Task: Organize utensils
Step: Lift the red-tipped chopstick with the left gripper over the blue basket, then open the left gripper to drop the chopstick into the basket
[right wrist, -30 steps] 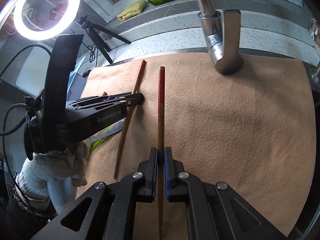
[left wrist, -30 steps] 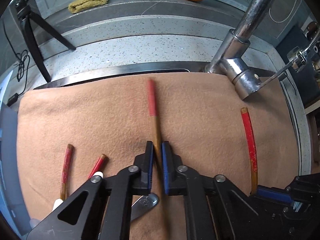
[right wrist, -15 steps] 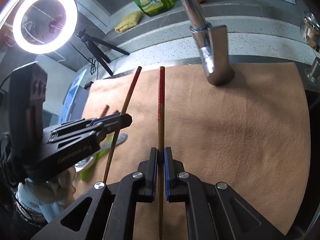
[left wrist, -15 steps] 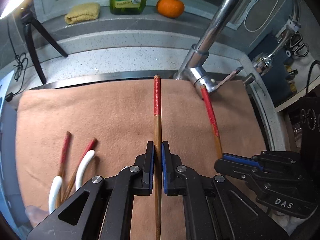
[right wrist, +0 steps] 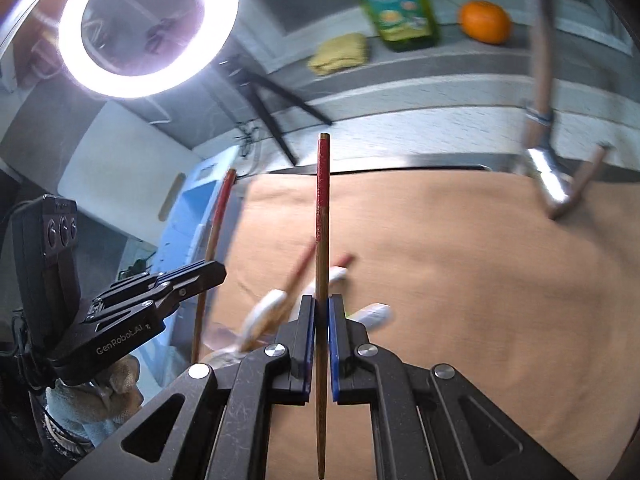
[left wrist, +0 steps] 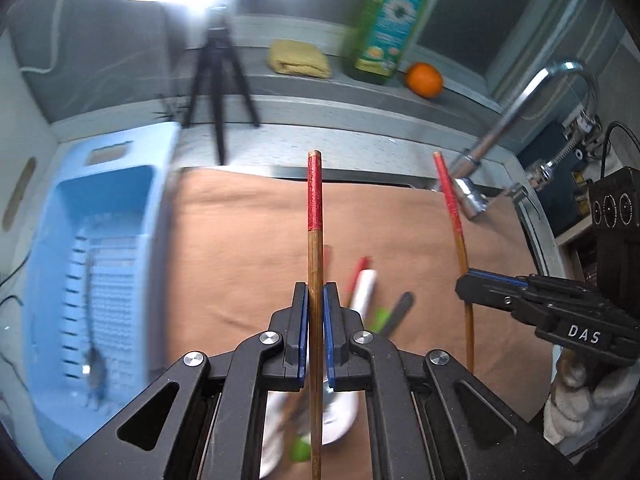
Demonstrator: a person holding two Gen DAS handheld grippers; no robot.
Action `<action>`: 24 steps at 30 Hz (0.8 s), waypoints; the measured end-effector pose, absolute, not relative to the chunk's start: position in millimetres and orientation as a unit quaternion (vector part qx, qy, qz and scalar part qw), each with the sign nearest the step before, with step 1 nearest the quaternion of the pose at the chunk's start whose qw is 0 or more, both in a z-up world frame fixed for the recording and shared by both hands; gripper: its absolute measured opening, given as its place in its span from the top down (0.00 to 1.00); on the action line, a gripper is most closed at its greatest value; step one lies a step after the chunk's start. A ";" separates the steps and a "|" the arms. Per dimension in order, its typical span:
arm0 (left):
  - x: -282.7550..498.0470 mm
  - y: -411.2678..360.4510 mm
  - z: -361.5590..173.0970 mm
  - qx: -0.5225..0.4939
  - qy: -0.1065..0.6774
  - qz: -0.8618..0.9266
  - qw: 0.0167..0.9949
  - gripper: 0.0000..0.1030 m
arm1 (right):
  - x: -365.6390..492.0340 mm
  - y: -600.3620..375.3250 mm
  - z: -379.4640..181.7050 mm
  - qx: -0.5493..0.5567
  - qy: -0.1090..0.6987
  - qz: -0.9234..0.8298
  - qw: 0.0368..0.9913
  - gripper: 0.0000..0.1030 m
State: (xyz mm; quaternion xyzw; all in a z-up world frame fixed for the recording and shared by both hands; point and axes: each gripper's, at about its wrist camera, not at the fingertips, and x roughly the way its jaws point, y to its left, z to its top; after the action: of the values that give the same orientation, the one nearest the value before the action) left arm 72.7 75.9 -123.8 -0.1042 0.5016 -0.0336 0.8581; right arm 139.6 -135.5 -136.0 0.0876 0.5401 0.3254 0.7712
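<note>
My left gripper [left wrist: 315,300] is shut on a wooden chopstick with a red end [left wrist: 314,208] and holds it raised above the tan cloth [left wrist: 240,240]. My right gripper [right wrist: 321,312] is shut on a second red-ended chopstick [right wrist: 322,216], also lifted. Each gripper shows in the other's view: the right one [left wrist: 472,284] with its chopstick [left wrist: 450,196], the left one [right wrist: 208,272] with its chopstick [right wrist: 222,204]. More utensils lie blurred on the cloth below: red-ended chopsticks, a white-handled piece [left wrist: 362,292], a green-handled piece [left wrist: 380,316].
A light blue slatted drainer basket [left wrist: 100,240] stands left of the cloth, with a spoon-like piece [left wrist: 94,368] in it. A chrome faucet [left wrist: 508,128] rises at the back right. A tripod [left wrist: 220,80], a dish soap bottle [left wrist: 384,28], an orange [left wrist: 425,79] and a yellow sponge [left wrist: 298,58] sit behind.
Both grippers have lifted higher and swung left with their chopsticks; the blue basket has come into view. The utensils on the cloth now lie under the grippers.
</note>
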 end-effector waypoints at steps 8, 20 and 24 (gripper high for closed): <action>51.7 178.3 -121.3 -0.130 0.493 0.006 0.860 0.95 | 128.6 -45.3 -120.8 0.087 0.528 0.346 0.771 0.94; 68.3 251.3 -149.4 -0.161 0.502 0.017 0.850 0.95 | 115.9 82.8 -143.1 0.067 0.543 0.353 0.759 0.94; 69.8 260.5 -156.1 -0.160 0.509 0.014 0.845 0.95 | 118.7 104.5 -159.4 0.065 0.560 0.345 0.750 0.94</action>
State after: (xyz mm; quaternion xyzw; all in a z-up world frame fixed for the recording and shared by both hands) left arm 69.8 260.5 -156.1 -0.1597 0.5094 0.0140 0.8454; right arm 118.7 104.5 -159.4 0.0653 0.5603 0.3454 0.7500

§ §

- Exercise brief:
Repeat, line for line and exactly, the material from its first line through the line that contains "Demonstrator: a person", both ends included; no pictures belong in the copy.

- Finished exercise:
Task: Organize utensils
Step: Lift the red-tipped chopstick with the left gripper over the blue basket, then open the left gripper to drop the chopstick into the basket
[right wrist, -30 steps] 
[left wrist, -30 steps] 
[right wrist, -15 steps] 
[left wrist, -15 steps] 
[right wrist, +0 steps] 
[left wrist, +0 steps] 
Demonstrator: a person holding two Gen DAS handheld grippers; no robot.

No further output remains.